Even when sensory tests are carried out under carefully controlled conditions by highly trained panellists, the data are subjective and unavoidably influenced by their sensitivities to individual flavour compounds. A panel of assessors is required to obtain meaningful results. Other researchers have observed that, with high alcohol strength spirits, only a limited number of spirits and attributes can be assessed during a session if you want to retain the quality of the data [55]. The alternative is to use an analytical method, which is more reproducible, less subjective and allows for the analysis of large sets of samples.

GC-MS is an established method which is used to understand how the chemical composition of a product influences flavour, to predict flavour, and to show which flavour compounds are important to create specific characteristics [34,52,56]. In this study, the GC-MS semi-quantitative analysis of 96 chemical compounds gave a similar product map showing the same spirit groupings as the two sensory approaches. The spirits which had high ABVs and lighter flavour characteristic (fruity, floral, solventy, and sweet) contained higher concentrations of esters, certain alcohols and arenes. The low ABV, which had heavier flavour characteristics (feinty, cereal, sour, oily, and sulphury) contained lower levels of these compounds and increased concentrations of other alcohols and aldehydes. This agrees with previous research, which shows that aldehydes originate from malt and can be reduced to their unsaturated counter parts during fermentation. Hence the degree of fermentation, final ABV, is important for the reduction. In the spirits with a low ABV, the fermentation was incomplete, leaving the higher level of aldehydes [4]. Additionally, furfural concentrations emanate from the grain [3].
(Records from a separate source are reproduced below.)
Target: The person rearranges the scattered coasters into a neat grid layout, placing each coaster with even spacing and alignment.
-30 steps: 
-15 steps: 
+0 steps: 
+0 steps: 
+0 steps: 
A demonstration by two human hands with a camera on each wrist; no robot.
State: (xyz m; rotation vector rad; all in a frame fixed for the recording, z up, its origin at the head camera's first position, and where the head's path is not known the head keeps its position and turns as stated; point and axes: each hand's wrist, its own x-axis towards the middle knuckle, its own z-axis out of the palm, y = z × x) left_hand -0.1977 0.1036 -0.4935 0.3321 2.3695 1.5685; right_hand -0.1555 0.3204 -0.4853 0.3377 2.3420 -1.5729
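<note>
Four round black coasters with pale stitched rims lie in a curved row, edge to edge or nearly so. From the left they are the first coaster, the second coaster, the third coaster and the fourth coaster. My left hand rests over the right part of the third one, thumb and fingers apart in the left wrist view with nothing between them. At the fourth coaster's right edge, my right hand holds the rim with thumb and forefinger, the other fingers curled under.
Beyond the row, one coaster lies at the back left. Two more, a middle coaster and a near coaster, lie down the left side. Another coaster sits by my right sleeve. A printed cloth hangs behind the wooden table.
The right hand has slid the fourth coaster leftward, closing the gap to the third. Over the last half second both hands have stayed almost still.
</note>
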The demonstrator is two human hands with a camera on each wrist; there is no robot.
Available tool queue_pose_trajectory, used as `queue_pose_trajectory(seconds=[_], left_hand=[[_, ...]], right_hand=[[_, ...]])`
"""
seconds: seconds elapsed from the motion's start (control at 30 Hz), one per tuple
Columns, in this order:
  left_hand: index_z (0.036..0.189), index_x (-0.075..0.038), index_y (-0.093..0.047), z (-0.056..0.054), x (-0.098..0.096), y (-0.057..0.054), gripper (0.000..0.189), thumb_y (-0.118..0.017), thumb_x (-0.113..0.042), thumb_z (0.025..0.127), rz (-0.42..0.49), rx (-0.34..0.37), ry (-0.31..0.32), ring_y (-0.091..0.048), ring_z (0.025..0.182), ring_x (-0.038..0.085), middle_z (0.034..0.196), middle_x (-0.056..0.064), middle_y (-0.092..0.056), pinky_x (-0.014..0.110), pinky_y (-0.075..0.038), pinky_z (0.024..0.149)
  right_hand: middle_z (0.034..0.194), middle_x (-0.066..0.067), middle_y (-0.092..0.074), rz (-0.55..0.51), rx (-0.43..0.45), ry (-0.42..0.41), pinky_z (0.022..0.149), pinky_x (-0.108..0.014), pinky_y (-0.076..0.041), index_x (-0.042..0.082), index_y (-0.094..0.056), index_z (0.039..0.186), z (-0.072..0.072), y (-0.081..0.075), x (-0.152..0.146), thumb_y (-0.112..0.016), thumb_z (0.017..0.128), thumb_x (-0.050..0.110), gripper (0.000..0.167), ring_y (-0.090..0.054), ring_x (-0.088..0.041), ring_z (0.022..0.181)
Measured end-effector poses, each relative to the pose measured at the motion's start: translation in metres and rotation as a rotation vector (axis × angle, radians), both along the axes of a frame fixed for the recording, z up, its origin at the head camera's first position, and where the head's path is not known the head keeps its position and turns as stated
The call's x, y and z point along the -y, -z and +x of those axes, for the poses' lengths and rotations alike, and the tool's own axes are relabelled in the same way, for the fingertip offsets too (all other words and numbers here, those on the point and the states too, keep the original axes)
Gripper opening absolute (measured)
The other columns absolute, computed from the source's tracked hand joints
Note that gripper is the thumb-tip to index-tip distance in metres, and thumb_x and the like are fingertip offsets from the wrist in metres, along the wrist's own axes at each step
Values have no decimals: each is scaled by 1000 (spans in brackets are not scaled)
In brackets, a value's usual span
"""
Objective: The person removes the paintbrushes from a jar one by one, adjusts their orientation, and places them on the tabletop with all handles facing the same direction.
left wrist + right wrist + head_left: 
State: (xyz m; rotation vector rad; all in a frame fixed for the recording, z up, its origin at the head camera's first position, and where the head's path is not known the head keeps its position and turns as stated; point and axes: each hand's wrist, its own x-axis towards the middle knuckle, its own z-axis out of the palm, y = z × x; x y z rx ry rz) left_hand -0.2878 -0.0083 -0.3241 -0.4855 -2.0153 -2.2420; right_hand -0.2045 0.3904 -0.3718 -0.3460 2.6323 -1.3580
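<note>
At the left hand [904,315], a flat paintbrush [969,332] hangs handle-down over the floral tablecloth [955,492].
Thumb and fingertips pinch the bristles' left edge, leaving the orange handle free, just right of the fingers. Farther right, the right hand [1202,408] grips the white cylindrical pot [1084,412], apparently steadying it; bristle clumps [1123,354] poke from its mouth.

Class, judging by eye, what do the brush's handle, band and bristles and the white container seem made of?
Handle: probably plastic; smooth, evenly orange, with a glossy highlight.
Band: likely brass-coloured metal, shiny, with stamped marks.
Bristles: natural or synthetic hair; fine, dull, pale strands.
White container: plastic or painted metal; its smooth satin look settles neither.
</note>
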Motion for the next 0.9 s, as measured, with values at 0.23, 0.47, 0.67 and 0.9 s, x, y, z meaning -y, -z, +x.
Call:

While GC-MS gave rich information about the chemical composition, the abundance of compounds and their ratios, the link between this and perceived flavour is more difficult to interpret due to masking effects and compound interactions. For example, the most abundant compounds present in the spirits were esters, which have fruity flavours, but the spirits were not perceived as predominantly fruity. Previous research on American bourbon whiskey has suggested that a chemical recreation with a selection of compounds is possible but is not an easy task [57]. A disadvantage of chemical compositional analysis is that there is typically not an individual compound contributing to a single flavour. For example, the nutty character of malt whisky has been positively linked to 2,5-dimethylpyrazine, 2-furanmethanol and ethyl benzoate, while γ-nonalactone has a negative correlation [58]. In another study, the green flavour of malt whisky was linked to aldehydes and nonan-2-ol. However, even after extensive research the levels of these compounds only gave an indication and could not totally recreate the flavour [56]. This study showed that while there were a range of compounds contributing to certain flavour characteristics, other flavours did not appear to be linked to single compounds. A good example are cereal notes, which were perceived at relatively high levels in several of the spirits. None of the compounds measured in our GC-MS analysis were described as having this flavour. Either the compounds responsible were not detected, the flavour descriptors on the Good Scents Company website were too vague or, as previous research suggests, this cereal character is due to an interaction of several compounds.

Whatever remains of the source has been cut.